## What the task requires
Look for the word "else" in the data below, and copy every line that holds it.

## Data listing
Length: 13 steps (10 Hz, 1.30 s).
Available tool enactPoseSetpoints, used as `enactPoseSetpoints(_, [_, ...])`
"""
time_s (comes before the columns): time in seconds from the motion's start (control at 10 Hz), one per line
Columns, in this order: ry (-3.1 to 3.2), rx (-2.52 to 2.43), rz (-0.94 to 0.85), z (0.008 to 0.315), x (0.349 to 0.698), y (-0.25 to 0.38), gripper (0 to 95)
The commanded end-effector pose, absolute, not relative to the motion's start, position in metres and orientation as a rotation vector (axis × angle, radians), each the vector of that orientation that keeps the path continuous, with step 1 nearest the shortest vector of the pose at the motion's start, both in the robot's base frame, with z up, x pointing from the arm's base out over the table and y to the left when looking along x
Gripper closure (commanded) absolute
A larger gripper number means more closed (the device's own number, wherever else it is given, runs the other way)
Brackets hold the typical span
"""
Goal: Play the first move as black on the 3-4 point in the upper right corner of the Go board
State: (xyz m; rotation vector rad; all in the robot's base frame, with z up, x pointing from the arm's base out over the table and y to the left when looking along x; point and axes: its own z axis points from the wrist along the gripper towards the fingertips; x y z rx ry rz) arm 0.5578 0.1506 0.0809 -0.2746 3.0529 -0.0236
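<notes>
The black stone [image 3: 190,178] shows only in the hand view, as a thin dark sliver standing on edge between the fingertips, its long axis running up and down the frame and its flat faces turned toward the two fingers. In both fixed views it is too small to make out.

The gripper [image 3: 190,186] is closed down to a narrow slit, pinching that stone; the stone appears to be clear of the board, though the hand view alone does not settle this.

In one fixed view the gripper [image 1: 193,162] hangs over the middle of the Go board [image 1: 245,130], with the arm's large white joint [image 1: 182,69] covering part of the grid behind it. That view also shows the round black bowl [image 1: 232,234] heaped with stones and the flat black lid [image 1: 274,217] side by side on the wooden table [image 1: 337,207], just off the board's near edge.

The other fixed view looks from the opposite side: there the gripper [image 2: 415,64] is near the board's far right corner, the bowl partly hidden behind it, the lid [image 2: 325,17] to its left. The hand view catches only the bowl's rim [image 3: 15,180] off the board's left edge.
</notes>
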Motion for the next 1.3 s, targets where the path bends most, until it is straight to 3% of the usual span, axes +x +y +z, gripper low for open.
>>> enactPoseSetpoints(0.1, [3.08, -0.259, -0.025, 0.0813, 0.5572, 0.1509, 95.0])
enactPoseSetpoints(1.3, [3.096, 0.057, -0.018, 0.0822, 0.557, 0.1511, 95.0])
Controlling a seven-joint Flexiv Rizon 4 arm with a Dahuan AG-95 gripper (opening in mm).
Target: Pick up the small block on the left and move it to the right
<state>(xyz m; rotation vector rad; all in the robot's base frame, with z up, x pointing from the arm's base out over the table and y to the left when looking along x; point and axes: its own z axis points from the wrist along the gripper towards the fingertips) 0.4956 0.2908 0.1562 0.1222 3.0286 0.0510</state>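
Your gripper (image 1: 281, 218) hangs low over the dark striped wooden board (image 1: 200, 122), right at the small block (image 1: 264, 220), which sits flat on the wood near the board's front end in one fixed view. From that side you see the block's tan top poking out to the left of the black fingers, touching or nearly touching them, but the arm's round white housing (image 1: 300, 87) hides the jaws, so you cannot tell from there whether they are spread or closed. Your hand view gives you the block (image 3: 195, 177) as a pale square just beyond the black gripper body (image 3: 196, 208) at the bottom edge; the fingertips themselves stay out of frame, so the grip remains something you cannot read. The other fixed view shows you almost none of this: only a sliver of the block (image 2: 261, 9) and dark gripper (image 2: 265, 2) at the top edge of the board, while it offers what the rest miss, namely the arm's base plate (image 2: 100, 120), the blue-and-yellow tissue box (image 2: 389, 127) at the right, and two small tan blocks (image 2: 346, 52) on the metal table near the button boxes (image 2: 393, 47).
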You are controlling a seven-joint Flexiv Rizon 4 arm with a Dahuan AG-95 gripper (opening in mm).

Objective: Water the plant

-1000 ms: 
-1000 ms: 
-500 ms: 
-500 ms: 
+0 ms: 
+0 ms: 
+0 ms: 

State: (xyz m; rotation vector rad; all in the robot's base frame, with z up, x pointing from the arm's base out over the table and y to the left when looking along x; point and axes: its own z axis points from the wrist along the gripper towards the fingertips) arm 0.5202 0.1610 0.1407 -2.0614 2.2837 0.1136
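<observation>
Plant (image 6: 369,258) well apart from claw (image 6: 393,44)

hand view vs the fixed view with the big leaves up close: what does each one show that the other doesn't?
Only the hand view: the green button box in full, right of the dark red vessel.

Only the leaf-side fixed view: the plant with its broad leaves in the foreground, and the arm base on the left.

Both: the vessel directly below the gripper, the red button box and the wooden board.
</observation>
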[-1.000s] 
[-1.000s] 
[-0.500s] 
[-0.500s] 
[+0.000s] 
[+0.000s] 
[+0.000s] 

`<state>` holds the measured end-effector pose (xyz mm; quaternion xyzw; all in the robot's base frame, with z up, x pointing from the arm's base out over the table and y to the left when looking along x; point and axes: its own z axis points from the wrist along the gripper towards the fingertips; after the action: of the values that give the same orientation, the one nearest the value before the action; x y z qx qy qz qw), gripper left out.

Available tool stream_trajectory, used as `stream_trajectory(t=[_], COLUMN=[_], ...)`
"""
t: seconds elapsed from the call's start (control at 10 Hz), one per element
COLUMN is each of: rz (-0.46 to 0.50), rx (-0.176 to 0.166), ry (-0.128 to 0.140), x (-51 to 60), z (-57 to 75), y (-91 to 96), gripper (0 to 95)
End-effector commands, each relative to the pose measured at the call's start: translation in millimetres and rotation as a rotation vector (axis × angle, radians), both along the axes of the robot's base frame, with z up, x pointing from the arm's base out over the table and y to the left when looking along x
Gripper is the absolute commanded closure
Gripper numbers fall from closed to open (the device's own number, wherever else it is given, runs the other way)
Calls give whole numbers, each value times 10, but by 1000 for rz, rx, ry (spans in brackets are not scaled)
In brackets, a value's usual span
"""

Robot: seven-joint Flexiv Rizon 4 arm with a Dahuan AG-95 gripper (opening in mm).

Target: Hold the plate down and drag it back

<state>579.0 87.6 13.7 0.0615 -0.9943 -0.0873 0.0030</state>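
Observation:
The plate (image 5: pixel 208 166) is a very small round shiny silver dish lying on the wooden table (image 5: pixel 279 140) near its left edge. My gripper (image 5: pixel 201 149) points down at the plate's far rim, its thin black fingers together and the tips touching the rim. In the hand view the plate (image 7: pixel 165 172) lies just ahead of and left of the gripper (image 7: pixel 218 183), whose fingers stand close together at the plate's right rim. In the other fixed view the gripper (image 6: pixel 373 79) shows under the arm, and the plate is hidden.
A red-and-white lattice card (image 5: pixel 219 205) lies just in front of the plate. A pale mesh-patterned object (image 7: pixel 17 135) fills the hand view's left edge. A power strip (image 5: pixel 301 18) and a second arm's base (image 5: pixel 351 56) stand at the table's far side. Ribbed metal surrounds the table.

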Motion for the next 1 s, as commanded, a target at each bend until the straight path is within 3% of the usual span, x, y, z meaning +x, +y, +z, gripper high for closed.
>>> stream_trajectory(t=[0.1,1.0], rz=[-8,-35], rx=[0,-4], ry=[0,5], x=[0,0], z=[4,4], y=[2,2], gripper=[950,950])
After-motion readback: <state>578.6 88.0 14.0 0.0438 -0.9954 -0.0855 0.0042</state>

## Exercise result
A larger gripper number means more closed (the device's own number, wherever else it is given, runs the other way)
Gripper numbers fall from closed to open (the device's own number, wherever else it is given, runs the other way)

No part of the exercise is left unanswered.